Wired, May 28, 2013
When it comes to broadband internet access, the U.S. still lags behind other developed nations. We don’t have the broadband connections that other countries have, and fewer people are using them.
Google Fiber — the gigabit internet service the company offers in Kansas City, Kansas and Kansas City, Missouri — has sparked hope that the U.S. could one day catch up to countries such as South Korea and Japan. But although Google is expanding its fiber services to more cities — and private companies like AT&T and Centurylink have promised to step up fiber offerings in some areas — we’re a long way from nationwide high-speed internet.
One solution may be municipal broadband services — services owned and operated by local governments, as opposed to independent ISPs. Last week, the Media Consortium hosted a conference call with Christopher Mitchell of Institute for Local Self Reliance; Kansas City, Missouri assistant city manager Rick Usher; and Matt Wood, policy director of Free Press, to compare community broadband initiatives with Google Fiber. While Usher praised Google’s efforts in Kansas City on both sides of the state line, Mitchell and Wood highlighted some of the reasons that a community might want both a commercial offering and a municipal broadband network.
Mitchell pointed to Chattanooga, Tennessee’s fiber network as a great example of what community broadband can do. The city rolled out its gigabit internet service to customers in 2010. But it didn’t stop at the city limits. The service is available to the city’s entire electrical footprint, which extends to some part of Georgia. “They weren’t just interested in serving the wealthy neighborhoods,” Mitchell said.
Mitchell added, however, that he’s not against private companies like Google and AT&T competing with municipal services. He said that customers should have a choice of providers, and no provider should have a monopoly. “We need as many hands on deck as possible,” he said.
In that way, Google Fiber has been a welcome addition. It’s igniting more competition in cities like Austin, Texas, where Google announced it would bring fiber last month. It’s also spurring competition from smaller companies in communities that Google hasn’t approached yet, such as Lawrence, Kansas,where a small provider is rolling out fiber internet before Google can have the chance to come in.
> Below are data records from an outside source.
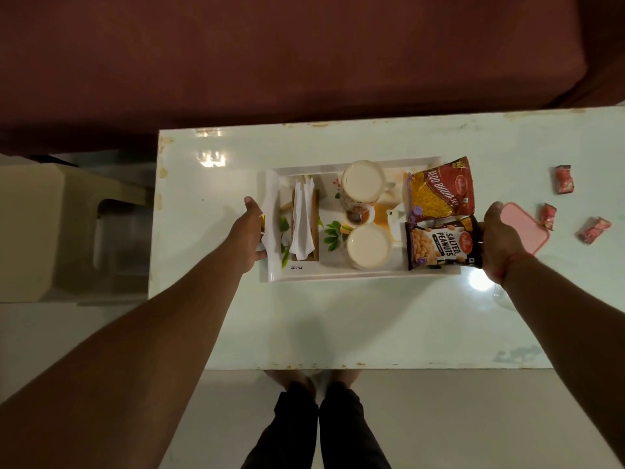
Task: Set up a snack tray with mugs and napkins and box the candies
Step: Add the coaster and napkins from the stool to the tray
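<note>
A white snack tray (338, 274) sits on the glass-topped table. On it stand a napkin holder with white napkins (304, 221), two mugs (362, 181) (368, 247), a yellow-red bhujia packet (439, 189) and a salted peanuts packet (441, 245). My left hand (250, 231) grips the tray's left end. At the tray's right end my right hand (504, 245) holds the edge beside the peanuts packet. A pink box (529, 228) lies just behind my right hand, partly hidden. Three red wrapped candies (564, 179) (548, 216) (594, 230) lie loose to the right.
The table (372, 326) has its near edge in front of my legs and its left edge close to the tray. A beige plastic stool (67, 228) stands left of the table. A dark brown sofa (270, 62) runs along the far side.
</note>
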The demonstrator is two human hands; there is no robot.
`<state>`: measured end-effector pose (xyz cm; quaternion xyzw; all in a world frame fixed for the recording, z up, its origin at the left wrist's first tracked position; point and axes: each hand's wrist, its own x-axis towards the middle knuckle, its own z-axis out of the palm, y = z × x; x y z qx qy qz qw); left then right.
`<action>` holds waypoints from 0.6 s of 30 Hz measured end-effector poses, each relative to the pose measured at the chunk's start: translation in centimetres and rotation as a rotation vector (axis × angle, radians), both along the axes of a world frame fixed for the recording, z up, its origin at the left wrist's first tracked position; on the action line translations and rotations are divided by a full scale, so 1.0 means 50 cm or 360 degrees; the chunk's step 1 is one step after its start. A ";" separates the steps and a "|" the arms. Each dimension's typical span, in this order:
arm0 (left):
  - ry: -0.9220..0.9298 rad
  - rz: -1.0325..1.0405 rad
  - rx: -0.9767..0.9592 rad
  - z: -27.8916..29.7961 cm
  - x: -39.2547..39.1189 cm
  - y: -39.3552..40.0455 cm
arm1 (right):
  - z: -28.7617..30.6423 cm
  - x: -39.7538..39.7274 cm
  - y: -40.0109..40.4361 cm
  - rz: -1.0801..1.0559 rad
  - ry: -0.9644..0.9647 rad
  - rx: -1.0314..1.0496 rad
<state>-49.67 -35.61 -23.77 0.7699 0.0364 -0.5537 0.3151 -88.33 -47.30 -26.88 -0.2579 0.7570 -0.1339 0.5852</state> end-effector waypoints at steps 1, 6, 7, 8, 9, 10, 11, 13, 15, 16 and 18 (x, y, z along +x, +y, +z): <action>0.0004 -0.0005 -0.0011 0.001 0.002 0.000 | 0.002 0.003 0.003 -0.0006 0.0007 -0.0003; 0.0058 -0.0030 -0.0033 0.009 0.012 -0.001 | 0.015 0.013 0.016 -0.0026 0.0086 -0.0018; 0.0065 -0.0036 -0.0031 0.010 0.014 0.000 | 0.015 0.013 0.018 -0.0031 0.0095 -0.0017; 0.0067 -0.0045 -0.0028 0.010 0.015 0.001 | 0.015 0.013 0.019 -0.0034 0.0101 -0.0015; 0.0070 -0.0052 -0.0029 0.010 0.014 0.000 | 0.015 0.012 0.018 -0.0033 0.0106 -0.0013; 0.0072 -0.0055 -0.0034 0.011 0.014 0.001 | 0.014 0.011 0.017 -0.0030 0.0111 -0.0007; 0.0066 -0.0055 -0.0038 0.013 0.013 0.002 | 0.013 0.011 0.015 -0.0026 0.0121 -0.0005; 0.0057 -0.0061 -0.0049 0.015 0.013 0.003 | 0.014 0.010 0.014 0.0005 0.0161 -0.0008; 0.0076 -0.0058 -0.0051 0.017 0.013 0.009 | 0.015 0.010 0.016 0.0063 0.0194 -0.0025; 0.0089 -0.0063 -0.0040 0.020 0.013 0.014 | 0.018 0.011 0.019 0.0102 0.0217 -0.0038; 0.0073 -0.0071 0.0006 0.023 0.013 0.019 | 0.028 0.012 0.023 0.0158 0.0270 -0.0076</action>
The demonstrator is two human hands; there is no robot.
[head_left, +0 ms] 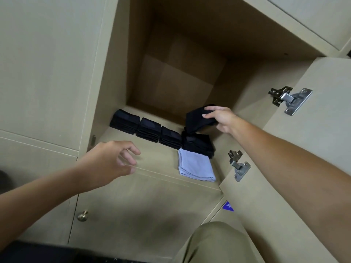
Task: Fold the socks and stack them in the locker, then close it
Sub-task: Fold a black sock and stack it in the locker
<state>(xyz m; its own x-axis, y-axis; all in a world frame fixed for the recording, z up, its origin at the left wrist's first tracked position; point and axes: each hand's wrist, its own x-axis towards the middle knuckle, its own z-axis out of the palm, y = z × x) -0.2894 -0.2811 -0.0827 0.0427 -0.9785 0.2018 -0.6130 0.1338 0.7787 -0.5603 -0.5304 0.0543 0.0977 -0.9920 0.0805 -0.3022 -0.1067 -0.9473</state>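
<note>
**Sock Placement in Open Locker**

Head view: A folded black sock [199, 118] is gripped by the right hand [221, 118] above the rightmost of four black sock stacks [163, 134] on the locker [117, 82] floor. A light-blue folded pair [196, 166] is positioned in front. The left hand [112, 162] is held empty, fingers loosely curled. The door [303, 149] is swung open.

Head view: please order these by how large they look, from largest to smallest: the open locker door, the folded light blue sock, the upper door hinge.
1. open locker door
2. folded light blue sock
3. upper door hinge, though it looks near the sock in size
</note>
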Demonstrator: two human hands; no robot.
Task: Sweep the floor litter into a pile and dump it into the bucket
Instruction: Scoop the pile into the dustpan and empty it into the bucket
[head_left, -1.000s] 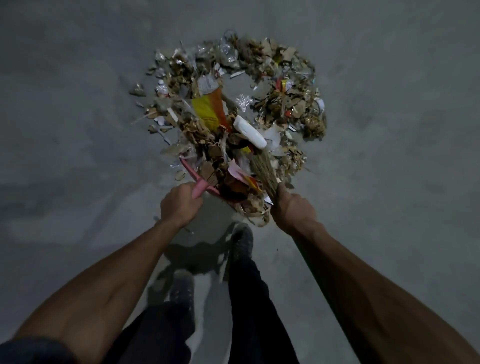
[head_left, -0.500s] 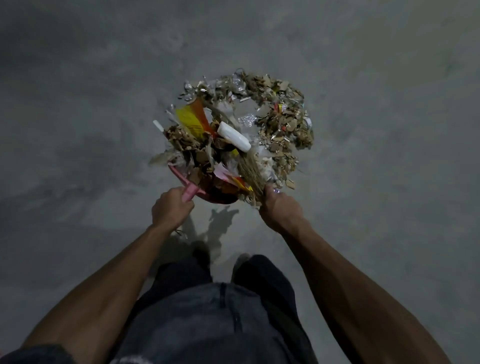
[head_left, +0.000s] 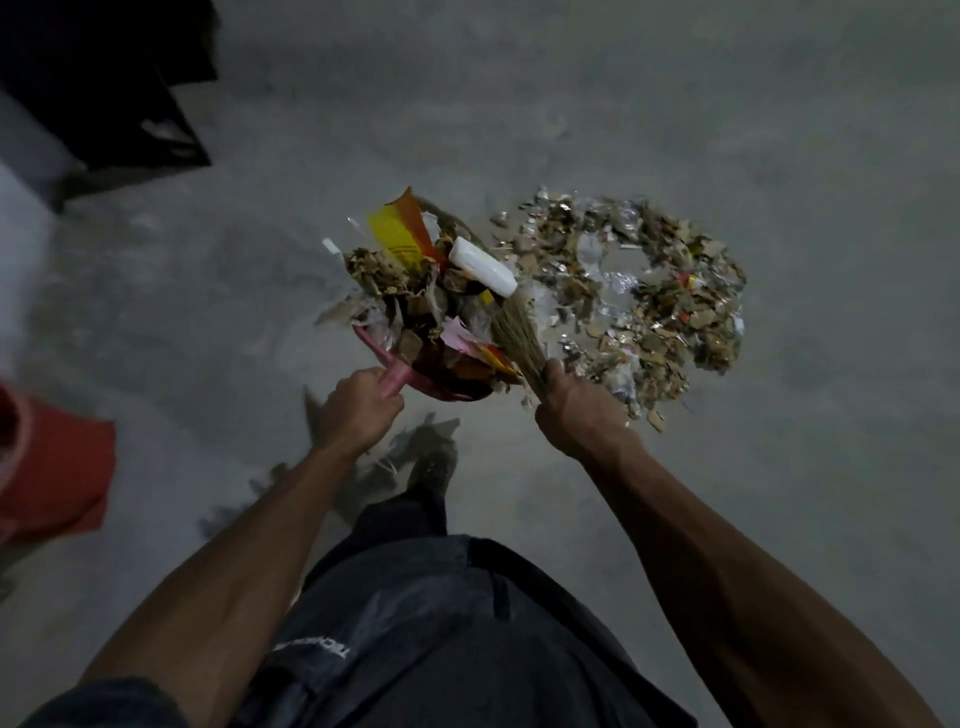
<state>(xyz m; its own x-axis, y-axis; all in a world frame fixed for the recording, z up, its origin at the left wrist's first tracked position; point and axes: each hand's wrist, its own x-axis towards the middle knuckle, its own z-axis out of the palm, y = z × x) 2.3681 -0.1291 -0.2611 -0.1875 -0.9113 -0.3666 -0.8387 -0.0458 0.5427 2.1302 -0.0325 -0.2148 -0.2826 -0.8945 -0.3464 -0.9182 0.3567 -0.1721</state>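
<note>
My left hand (head_left: 361, 402) has a closed grip around the pink handle of the dustpan (head_left: 415, 374), fingers curled fully round it, and the pan hangs clear of the concrete floor (head_left: 675, 104), casting its shadow below by my shoe (head_left: 431, 467). The pan is heaped: a yellow and orange wrapper (head_left: 397, 236) stands up at its 12 o'clock edge, a white tube-like piece (head_left: 482, 266) lies across the top toward 2 o'clock, and brown scraps and crumpled paper fill the rest. My right hand (head_left: 576, 410) has a closed grip on the straw hand broom (head_left: 517, 332), fist wrapped round the bundled end, bristles fanning up toward 11 o'clock and pressing against the load at the pan's right side. The litter pile (head_left: 649, 291) left on the floor lies at 2 o'clock from my right hand, a loose ring of cardboard bits, foil and plastic with a barer patch in its middle. A red bucket (head_left: 52, 467) sits at 9 o'clock, cut by the frame's left edge, well apart from the pan. A dark box-like object (head_left: 104, 78) stands at 10 o'clock in the far corner.
</note>
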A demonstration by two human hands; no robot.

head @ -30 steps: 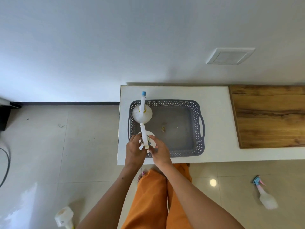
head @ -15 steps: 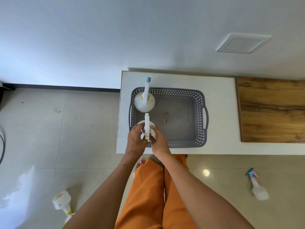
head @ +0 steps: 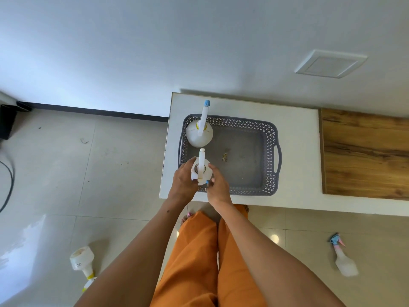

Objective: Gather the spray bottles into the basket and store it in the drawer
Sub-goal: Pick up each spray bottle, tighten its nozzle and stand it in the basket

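Two bottles in basket (head: 272, 138): far bottle (head: 199, 134) upright, near bottle (head: 200, 169) clasped between left hand (head: 183, 182) and right hand (head: 217, 187). Two left on floor: one (head: 80, 262) left, one (head: 344, 262) right. Drawer not seen; storing pending.

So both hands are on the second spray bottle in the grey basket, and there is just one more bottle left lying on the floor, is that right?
Not quite: the head view shows two bottles on the floor, one at lower left and one at lower right. The rest holds: the left hand and right hand hold the second spray bottle in the grey basket.
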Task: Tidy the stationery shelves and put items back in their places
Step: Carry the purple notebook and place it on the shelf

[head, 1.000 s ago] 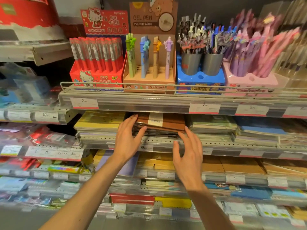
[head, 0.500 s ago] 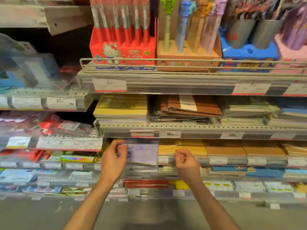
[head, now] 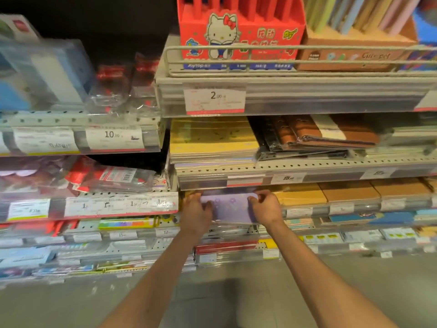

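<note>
Purple notebook [head: 229,207] between both hands

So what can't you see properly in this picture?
All in the head view:
- Purple notebook: both ends covered by the left hand and right hand.
- Each hand's grip: fingertips hidden behind the notebook.
- Small print on the 2.00 price tag: blurred.
- Pens in the red cat box: cut off by the top edge.

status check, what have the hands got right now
Left hand and right hand grip the ends of the purple notebook. Notebook at its shelf slot, beside the orange stack. Nothing blocking.
</note>
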Demonstrator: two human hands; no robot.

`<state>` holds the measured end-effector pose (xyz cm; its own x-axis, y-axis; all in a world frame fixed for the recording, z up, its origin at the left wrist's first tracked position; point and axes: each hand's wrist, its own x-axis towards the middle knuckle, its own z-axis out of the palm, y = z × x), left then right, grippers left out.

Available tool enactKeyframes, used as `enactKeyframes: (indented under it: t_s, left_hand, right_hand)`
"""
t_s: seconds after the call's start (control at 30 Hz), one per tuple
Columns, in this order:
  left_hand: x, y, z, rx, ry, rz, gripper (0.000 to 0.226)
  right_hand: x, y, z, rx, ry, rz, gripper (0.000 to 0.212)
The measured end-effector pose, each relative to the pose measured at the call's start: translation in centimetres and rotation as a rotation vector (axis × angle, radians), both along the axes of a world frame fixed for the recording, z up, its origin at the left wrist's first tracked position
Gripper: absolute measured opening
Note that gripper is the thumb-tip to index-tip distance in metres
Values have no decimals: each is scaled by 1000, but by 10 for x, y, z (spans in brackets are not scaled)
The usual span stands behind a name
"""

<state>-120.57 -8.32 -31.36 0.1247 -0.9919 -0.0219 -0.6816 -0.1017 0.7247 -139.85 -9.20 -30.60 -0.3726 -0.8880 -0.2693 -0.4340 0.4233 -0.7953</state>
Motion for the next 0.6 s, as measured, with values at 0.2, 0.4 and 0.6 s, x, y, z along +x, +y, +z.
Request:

But there’s no guarantee that Google Fiber will come to the rest of the United States, and many communities may want to start building an alternative right away. Mitchell said the first step towards building a municipal broadband service in your area is to get educated about what other communities have done. That’s the purpose of the site muninetworks.org, which compiles information about municipal broadband initiatives across the country. The goal is to create a comprehensive resource for community organizers. Users can explore the projects in different states through the Community Network map.
One of the biggest obstacles organizers are likely to face are laws discouraging or preventing governments from competing with private broadband providers. So far 19 states have passed such laws.
“It strikes me as crazy that some states are banning communities from building or expanding existing networks, even as we’re subsidizing private companies,” Mitchell said.
He says these laws actually end up preventing incumbent providers from expanding higher speed internet services in many areas, because they know their existing legacy services won’t face competition.